▶ TASK TO COMPLETE: Could you copy exactly the lines below from the one with "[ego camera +" to the one with "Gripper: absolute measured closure", inclusive, leaving out any pictures?
★ ★ ★ ★
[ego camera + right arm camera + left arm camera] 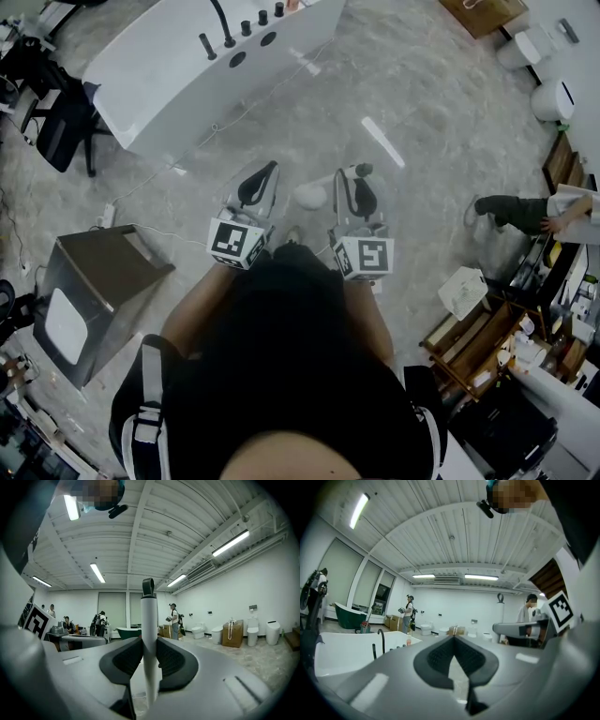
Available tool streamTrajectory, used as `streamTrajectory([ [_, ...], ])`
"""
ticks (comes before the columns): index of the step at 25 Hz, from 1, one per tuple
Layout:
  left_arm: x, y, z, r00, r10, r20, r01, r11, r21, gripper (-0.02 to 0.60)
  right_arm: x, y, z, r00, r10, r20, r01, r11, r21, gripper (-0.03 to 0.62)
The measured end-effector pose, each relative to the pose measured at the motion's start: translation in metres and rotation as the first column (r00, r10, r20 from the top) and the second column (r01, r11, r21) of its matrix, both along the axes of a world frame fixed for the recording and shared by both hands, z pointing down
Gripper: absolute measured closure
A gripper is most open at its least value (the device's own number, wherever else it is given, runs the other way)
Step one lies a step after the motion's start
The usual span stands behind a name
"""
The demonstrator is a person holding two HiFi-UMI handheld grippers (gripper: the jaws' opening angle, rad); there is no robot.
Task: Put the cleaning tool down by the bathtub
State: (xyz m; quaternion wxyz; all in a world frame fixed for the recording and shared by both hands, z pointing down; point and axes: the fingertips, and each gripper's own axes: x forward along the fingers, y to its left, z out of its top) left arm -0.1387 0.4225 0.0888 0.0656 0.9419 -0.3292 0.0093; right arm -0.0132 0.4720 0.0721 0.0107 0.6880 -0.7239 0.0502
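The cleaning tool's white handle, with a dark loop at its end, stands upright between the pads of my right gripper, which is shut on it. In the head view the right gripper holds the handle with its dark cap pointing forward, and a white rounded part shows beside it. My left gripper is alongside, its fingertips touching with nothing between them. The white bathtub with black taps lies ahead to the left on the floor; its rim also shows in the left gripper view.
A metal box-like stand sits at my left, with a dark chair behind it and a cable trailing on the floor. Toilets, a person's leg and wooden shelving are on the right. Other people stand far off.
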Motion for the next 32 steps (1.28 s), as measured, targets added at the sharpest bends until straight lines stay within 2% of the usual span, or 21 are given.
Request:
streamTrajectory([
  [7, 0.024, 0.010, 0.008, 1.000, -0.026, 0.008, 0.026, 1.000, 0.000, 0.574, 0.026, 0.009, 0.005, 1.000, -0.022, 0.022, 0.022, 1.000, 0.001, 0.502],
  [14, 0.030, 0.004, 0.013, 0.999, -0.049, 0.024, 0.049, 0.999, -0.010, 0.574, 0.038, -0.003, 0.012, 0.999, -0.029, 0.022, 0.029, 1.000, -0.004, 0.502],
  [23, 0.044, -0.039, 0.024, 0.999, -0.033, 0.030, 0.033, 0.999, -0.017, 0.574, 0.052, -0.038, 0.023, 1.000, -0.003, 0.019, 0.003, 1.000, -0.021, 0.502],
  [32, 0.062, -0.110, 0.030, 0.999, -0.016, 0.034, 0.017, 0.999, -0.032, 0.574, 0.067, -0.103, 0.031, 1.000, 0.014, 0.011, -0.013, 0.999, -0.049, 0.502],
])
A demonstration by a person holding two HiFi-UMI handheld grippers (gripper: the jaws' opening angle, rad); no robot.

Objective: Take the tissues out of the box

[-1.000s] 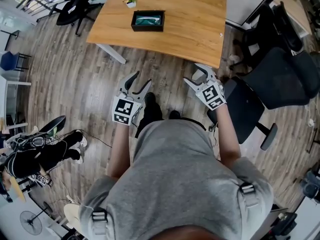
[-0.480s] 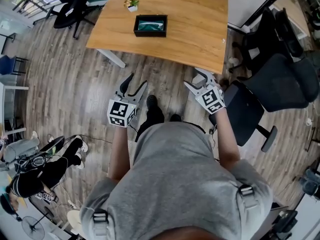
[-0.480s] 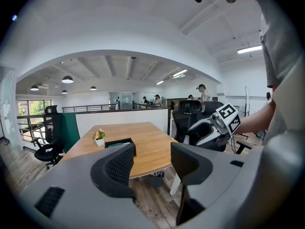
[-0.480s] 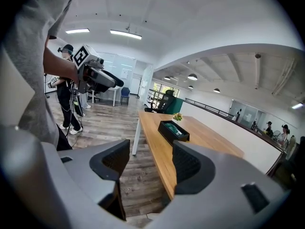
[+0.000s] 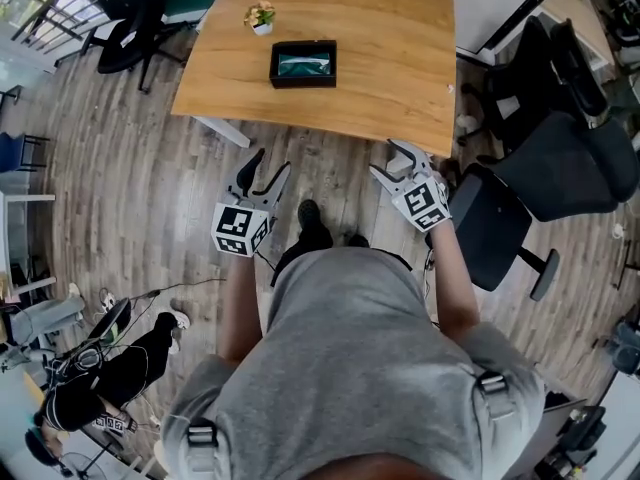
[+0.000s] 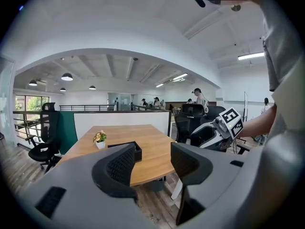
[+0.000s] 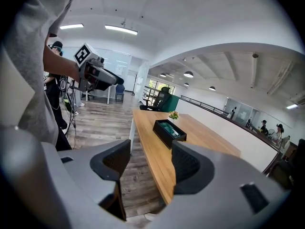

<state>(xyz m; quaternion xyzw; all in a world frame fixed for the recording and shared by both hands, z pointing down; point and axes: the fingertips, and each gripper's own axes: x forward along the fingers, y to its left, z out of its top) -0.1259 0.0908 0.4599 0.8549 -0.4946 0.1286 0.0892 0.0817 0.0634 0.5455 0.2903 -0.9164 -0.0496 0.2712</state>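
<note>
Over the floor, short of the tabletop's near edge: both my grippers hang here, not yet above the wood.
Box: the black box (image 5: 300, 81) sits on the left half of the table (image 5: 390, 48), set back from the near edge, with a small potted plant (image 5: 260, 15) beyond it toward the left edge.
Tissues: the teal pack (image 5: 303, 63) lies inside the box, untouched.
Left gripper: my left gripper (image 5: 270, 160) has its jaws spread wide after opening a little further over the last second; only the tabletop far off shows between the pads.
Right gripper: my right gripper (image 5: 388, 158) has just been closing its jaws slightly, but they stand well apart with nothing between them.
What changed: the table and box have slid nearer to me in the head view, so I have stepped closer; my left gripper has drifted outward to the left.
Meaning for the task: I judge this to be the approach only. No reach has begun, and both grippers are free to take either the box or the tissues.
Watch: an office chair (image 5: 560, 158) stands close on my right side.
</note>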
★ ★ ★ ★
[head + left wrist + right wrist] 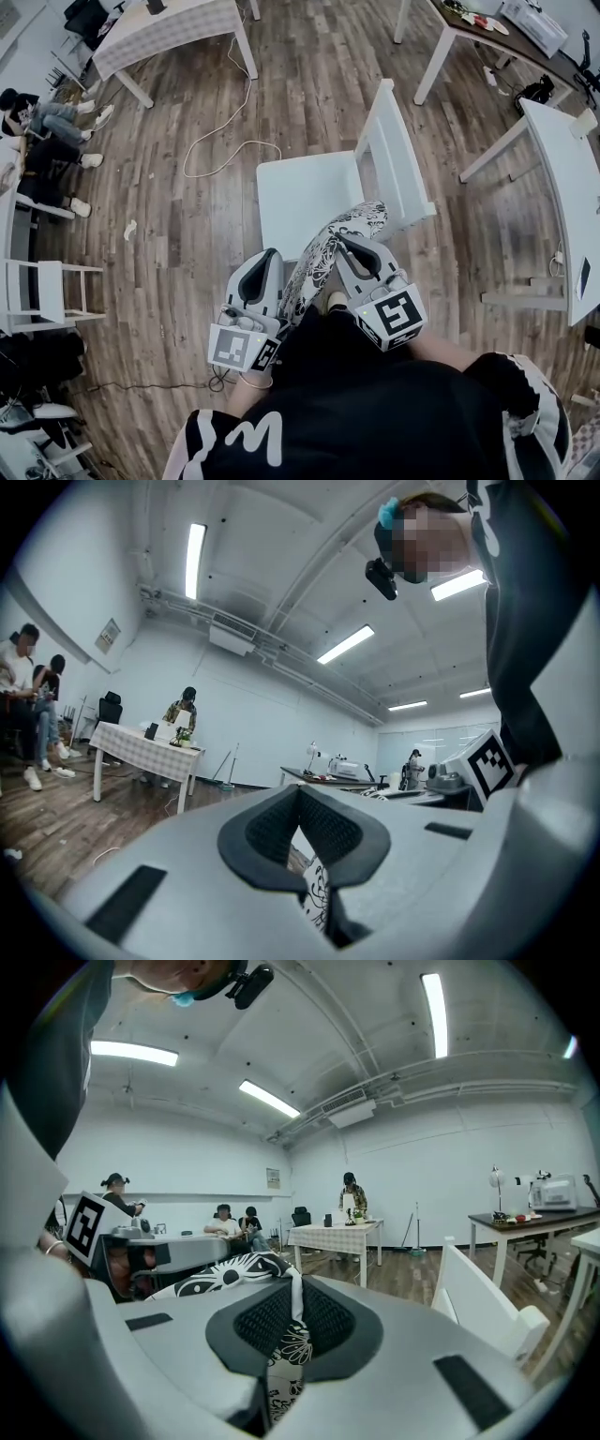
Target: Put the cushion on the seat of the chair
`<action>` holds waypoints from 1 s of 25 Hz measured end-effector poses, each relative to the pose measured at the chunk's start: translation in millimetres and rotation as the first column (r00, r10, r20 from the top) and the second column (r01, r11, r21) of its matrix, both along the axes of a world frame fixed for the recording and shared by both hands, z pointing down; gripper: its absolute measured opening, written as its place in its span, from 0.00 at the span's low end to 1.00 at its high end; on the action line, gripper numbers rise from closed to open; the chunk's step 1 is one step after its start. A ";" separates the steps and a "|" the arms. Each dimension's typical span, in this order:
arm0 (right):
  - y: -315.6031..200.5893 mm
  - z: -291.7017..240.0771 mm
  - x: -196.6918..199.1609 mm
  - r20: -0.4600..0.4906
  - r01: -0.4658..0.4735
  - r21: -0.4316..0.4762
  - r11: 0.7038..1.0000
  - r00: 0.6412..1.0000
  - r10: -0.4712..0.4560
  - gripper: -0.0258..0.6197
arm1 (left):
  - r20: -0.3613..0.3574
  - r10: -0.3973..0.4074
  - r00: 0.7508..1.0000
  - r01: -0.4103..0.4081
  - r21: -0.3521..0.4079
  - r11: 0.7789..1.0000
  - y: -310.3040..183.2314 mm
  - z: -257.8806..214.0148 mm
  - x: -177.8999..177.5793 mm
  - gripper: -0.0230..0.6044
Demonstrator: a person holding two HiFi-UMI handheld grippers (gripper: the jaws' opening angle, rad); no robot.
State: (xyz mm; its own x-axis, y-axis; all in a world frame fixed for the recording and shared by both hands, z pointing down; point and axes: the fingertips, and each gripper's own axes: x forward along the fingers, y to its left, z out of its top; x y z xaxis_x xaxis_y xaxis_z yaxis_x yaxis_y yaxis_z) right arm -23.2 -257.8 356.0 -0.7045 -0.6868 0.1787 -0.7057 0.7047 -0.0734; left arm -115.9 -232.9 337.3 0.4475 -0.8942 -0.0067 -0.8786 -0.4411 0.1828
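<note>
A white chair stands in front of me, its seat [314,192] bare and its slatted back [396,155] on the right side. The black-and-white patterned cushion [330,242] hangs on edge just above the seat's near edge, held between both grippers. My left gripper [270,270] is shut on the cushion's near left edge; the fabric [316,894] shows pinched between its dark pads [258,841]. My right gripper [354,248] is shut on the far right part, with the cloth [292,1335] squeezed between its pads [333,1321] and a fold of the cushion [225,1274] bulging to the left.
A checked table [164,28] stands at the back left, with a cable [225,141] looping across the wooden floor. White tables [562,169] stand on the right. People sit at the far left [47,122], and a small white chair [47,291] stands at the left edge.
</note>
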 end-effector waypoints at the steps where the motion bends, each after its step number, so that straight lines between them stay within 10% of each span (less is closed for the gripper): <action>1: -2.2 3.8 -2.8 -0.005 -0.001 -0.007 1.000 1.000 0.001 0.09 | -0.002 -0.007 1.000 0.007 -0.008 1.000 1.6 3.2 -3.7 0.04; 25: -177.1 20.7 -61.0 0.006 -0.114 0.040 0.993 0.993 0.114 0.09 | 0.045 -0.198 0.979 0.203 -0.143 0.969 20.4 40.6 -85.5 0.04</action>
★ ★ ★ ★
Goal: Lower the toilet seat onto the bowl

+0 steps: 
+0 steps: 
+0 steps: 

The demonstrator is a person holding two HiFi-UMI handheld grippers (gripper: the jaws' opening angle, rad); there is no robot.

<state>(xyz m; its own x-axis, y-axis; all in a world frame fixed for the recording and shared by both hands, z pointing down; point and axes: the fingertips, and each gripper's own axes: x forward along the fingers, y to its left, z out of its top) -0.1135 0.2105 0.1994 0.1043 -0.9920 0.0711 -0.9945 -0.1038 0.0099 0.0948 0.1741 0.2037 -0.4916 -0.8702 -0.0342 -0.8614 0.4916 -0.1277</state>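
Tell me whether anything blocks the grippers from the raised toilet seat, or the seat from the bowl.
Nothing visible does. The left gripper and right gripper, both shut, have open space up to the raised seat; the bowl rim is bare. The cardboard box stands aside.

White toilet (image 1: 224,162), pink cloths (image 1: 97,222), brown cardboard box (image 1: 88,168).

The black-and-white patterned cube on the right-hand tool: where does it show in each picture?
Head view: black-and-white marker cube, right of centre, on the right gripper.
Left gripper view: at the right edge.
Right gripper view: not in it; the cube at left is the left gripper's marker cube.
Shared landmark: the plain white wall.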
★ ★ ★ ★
▶ OUTPUT OF THE EXERCISE:
[ego camera + right arm camera + left arm camera] 
Available tool streamTrajectory, used as `streamTrajectory([ [_, ...], ])`
"""
ticks (comes before the columns): index of the step at 25 Hz, from 1, one per tuple
Layout:
  left_arm: x, y, z, r00, r10, r20, r01, r11, r21, gripper (-0.02 to 0.60)
  right_arm: x, y, z, r00, r10, r20, r01, r11, r21, gripper (-0.03 to 0.62)
The measured end-effector pose, each relative to the pose measured at the motion's start: translation in metres and rotation as the first column (r00, r10, r20 from the top) and the second column (r01, r11, r21) of its matrix, both along the axes of a world frame fixed for the recording and shared by both hands, z pointing down
Gripper: absolute measured closure

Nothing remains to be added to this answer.